I fell down a Wikipedia rabbit hole last night about how humans used to tell time, and honestly, we take it for granted. If you lived in the year 1500, you’d basically just look at the sun and guess “Eh, it’s probably around 3 PM.”
The Sundial and Water Clocks
Ancient Egyptians were using shadows to track time thousands of years ago. It worked great until the sun went down. Then they were stuck. So, they invented “water clocks”—basically buckets with holes drilled in them. They measured time by how long it took the water to drip out.

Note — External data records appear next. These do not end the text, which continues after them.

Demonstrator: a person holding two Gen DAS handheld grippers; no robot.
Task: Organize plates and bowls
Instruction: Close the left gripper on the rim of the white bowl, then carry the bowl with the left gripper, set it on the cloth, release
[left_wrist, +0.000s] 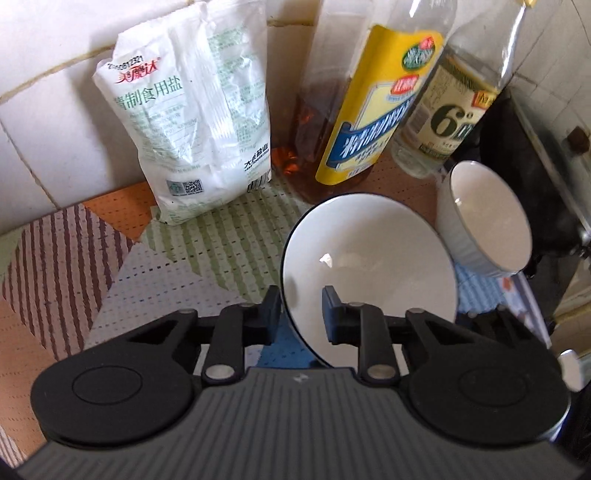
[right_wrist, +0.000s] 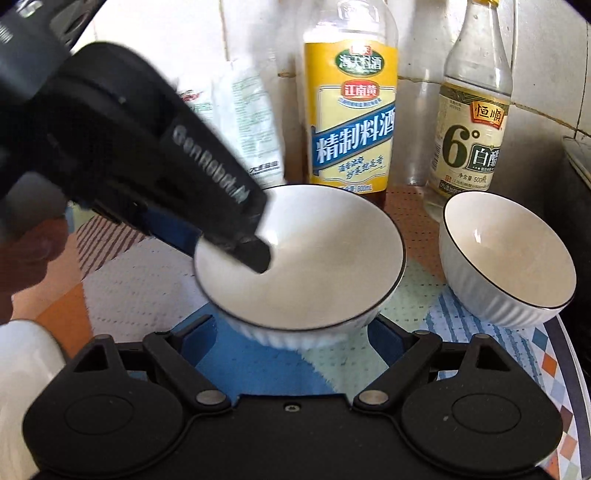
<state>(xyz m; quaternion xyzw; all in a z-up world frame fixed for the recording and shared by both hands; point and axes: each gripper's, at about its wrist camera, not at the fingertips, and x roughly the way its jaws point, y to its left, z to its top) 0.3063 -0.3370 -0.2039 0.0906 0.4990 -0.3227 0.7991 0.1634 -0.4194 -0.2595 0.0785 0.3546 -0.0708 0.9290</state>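
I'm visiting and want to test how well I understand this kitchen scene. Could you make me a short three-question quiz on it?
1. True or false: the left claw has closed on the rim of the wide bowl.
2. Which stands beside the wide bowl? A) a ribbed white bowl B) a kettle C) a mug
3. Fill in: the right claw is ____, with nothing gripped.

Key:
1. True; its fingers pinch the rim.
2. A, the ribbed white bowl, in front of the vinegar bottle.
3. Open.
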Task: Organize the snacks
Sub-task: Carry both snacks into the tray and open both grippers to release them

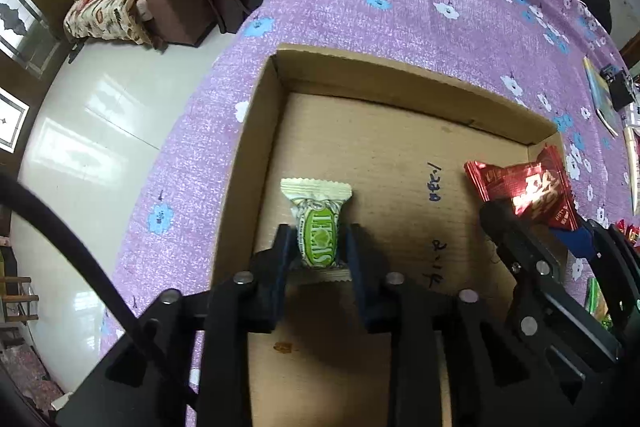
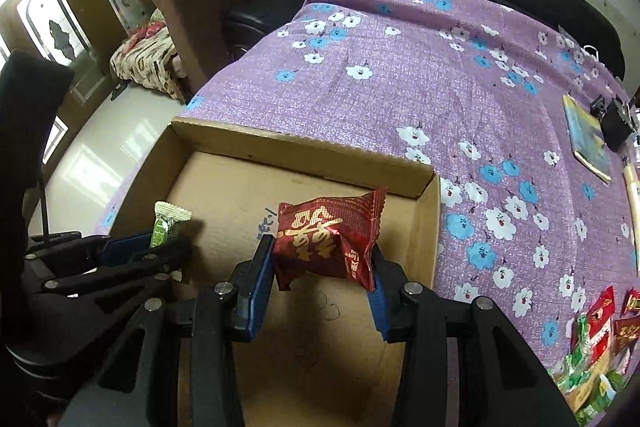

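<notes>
Black linkage bars are filling the bottom of both views. At lower centre of the left wrist view, the left gripper (image 1: pixel 316 251) is being held over the cardboard box (image 1: pixel 256 131), its jaws parted around a green-and-white candy (image 1: pixel 318 227) that appears to be lying on the box floor; whether the pads are touching it cannot be told. In the right wrist view, a red snack packet (image 2: pixel 328 247) is being pinched by the right gripper (image 2: pixel 324 267) above the box. Both sweets are probably best released low, well apart. More loose snacks (image 2: pixel 592 347) are being left at lower right on the purple floral cloth (image 2: pixel 440 87); nothing is blocking the box.
</notes>
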Tool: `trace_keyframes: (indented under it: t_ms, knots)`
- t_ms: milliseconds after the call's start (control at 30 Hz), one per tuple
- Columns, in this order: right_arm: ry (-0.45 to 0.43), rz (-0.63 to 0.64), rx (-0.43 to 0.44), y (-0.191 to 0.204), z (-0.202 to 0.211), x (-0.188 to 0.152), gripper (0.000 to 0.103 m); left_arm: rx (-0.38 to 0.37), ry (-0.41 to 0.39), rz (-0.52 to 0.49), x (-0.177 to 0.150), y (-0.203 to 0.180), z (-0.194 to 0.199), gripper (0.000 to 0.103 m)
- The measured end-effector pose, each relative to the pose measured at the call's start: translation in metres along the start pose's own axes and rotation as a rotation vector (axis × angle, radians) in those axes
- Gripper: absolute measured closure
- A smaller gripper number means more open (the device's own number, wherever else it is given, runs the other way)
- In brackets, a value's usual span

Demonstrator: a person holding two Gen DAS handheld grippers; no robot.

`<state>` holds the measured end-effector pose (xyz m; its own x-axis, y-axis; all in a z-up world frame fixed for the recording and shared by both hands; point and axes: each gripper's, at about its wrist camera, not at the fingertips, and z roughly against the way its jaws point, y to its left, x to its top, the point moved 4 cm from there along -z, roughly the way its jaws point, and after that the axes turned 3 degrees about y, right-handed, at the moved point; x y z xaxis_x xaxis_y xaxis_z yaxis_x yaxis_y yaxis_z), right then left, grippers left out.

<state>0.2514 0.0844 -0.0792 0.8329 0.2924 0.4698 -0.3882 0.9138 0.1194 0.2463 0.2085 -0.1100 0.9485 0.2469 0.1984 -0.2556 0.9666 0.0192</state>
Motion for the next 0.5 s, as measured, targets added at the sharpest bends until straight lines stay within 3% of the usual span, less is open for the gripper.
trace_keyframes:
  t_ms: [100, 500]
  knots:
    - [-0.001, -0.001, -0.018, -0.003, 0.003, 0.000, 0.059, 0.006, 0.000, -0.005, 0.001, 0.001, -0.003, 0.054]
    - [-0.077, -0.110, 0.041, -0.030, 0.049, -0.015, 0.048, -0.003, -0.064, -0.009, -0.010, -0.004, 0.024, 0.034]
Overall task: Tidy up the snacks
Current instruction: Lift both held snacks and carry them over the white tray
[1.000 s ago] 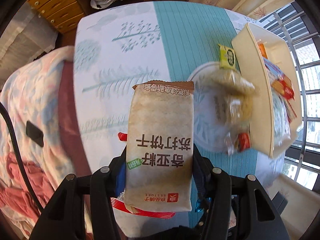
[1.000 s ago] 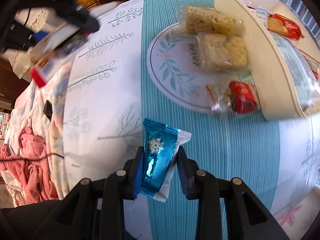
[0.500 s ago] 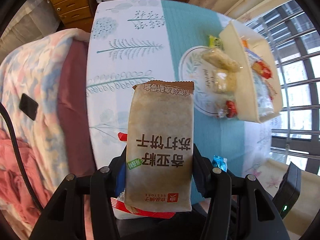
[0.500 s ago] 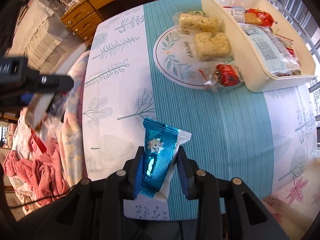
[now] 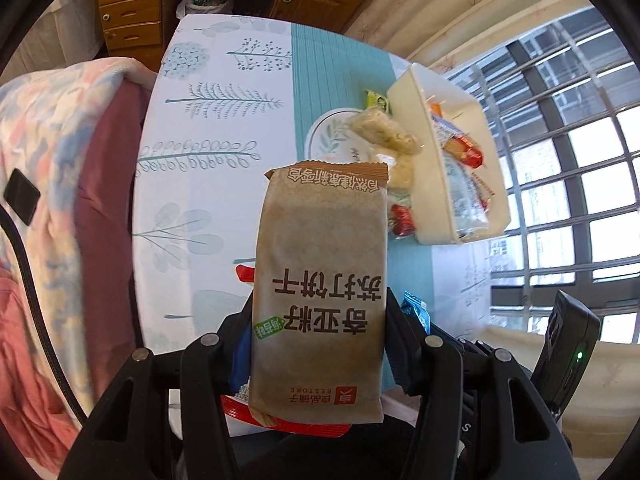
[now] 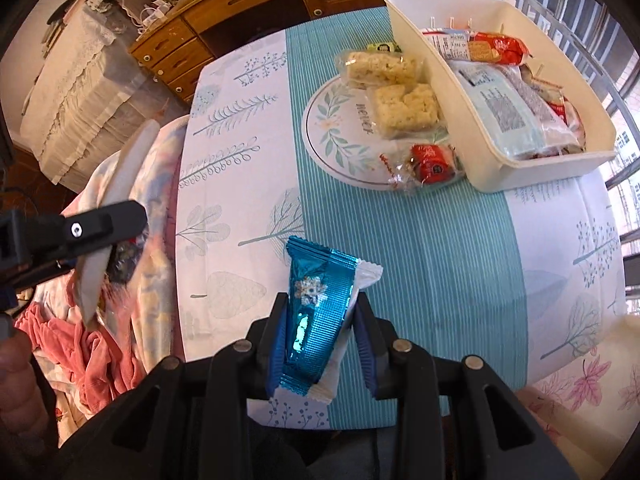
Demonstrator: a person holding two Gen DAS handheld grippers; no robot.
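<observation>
At the bottom of the left wrist view, the left gripper (image 5: 320, 344) is seen closed on a brown cracker packet (image 5: 320, 292), with a red-edged packet (image 5: 280, 420) pressed behind it; the brown packet's long axis runs up the frame, along the fingers. At the bottom of the right wrist view, the right gripper (image 6: 320, 340) is clamped on a blue foil snack (image 6: 316, 312), likewise held lengthwise along its fingers and lifted clear of the worktop (image 6: 460, 272).

Farther up and to the right in both views, loose snacks are seen on the printed round mat: two pale rice bars (image 6: 404, 108) and a red-wrapped sweet (image 6: 432, 164), the sweet lying just beside the white bin (image 6: 540, 176). The bin, already partly filled with packets, is set at the upper right of the right wrist frame, its long axis slanting away from the fingers.

The right gripper is judged the nearer to the bin; the left gripper, seen at the left edge of that view, is well apart from it.
</observation>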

Imagine trying to set an alarm for your 8 AM class using a bucket of water.
The Mechanical Revolution
Later, monks in Europe needed to know exactly when to pray, so they invented gear-based clocks. They were huge, heavy, made of iron, and honestly not very accurate. They would lose like 15 minutes a day.
Quartz and Digital
The real game-changer was Quartz. Scientists discovered that if you run electricity through a quartz crystal, it vibrates at a super specific frequency. This allowed for cheap, accurate watches. This is likely what is inside the watch you are wearing right now.

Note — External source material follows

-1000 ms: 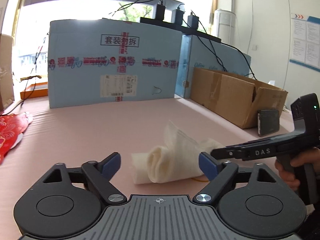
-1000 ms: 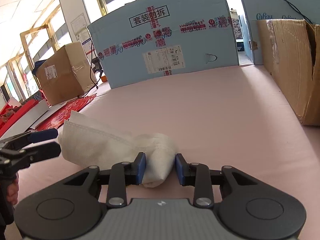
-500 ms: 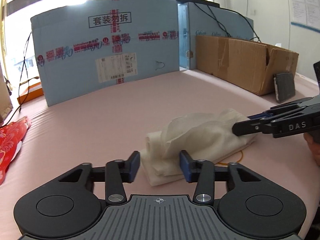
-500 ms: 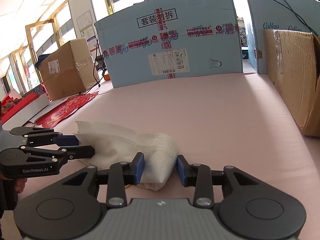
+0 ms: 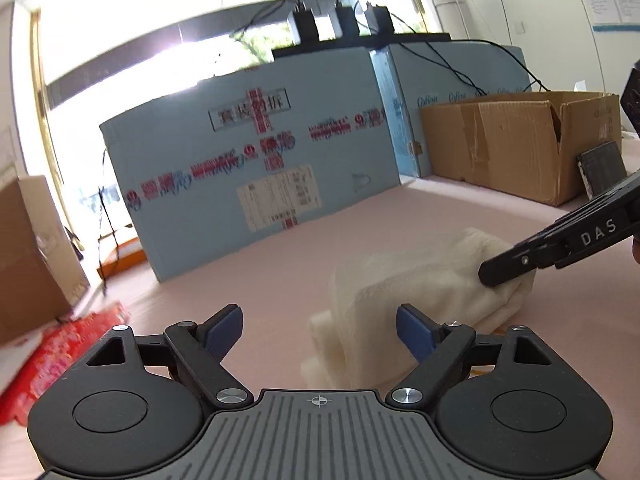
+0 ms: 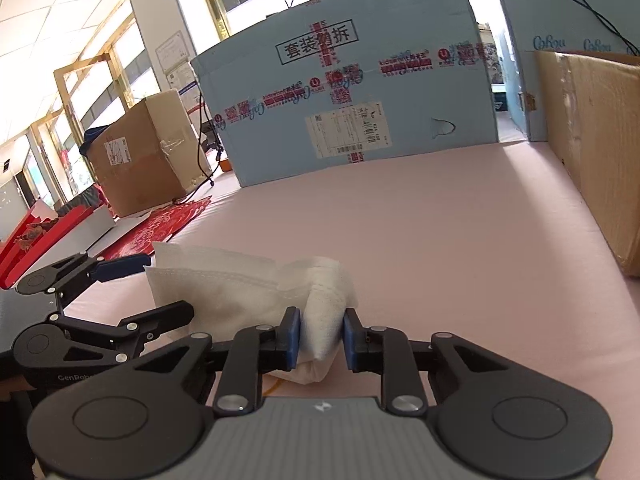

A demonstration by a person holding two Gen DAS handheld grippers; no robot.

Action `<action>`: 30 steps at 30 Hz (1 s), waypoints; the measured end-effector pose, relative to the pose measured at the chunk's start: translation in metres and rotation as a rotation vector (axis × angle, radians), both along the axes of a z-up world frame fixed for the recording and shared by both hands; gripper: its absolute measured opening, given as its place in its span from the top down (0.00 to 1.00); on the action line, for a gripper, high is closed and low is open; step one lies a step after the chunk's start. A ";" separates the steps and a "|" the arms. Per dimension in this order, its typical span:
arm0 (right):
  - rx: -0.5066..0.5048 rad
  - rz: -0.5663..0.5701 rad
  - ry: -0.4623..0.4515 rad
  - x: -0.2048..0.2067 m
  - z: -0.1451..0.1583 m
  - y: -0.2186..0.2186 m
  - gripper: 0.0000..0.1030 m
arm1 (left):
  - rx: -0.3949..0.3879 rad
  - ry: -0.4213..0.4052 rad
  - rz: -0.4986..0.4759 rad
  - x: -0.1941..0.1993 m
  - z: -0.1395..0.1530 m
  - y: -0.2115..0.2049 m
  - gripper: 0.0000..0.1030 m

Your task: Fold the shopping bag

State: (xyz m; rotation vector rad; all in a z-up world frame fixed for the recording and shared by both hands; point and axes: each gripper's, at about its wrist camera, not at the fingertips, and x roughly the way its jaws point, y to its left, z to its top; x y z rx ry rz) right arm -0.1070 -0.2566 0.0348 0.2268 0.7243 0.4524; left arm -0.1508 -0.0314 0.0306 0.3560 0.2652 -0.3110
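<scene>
- The folded white shopping bag [image 6: 248,288] is lying on the pink tabletop [image 6: 440,220].
- The right gripper [image 6: 318,338] is closing its jaws, the blue pads pressing the bag's near folded end.
- The left gripper [image 5: 319,328] is opening wide; the bag's other end is lying between its fingers, unpinched.
</scene>
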 end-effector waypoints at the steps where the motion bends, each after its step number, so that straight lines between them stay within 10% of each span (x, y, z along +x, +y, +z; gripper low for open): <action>1: -0.012 0.019 0.003 0.005 -0.002 0.006 0.78 | -0.003 -0.040 0.004 -0.003 0.004 -0.001 0.17; 5: -0.044 0.070 0.014 0.019 -0.008 0.022 0.78 | -0.032 -0.127 -0.011 -0.005 0.019 -0.002 0.17; 11: -0.012 0.084 0.032 0.023 -0.012 0.017 0.74 | 0.193 0.099 -0.035 0.031 -0.023 -0.020 0.16; 19: -0.036 0.097 0.054 -0.003 0.001 -0.007 0.51 | 0.017 0.225 -0.022 0.054 -0.025 0.008 0.01; 27: -0.310 0.164 0.024 -0.012 0.006 0.036 0.68 | 0.012 0.218 -0.022 0.052 -0.027 0.009 0.01; 30: -0.420 0.245 -0.065 -0.026 0.011 0.057 0.91 | 0.026 0.189 -0.035 0.049 -0.023 0.007 0.01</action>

Why Online Clocks are the Modern Sundial
Today, time comes from the internet (NTP servers). XClock syncs with your browser, which syncs with an Atomic Clock somewhere in a government lab.
When you look at the [Digital Clock] on this screen, you are actually looking at a timestamp that originated from a cesium atom vibrating billions of times a second. It’s pretty wild when you think about it.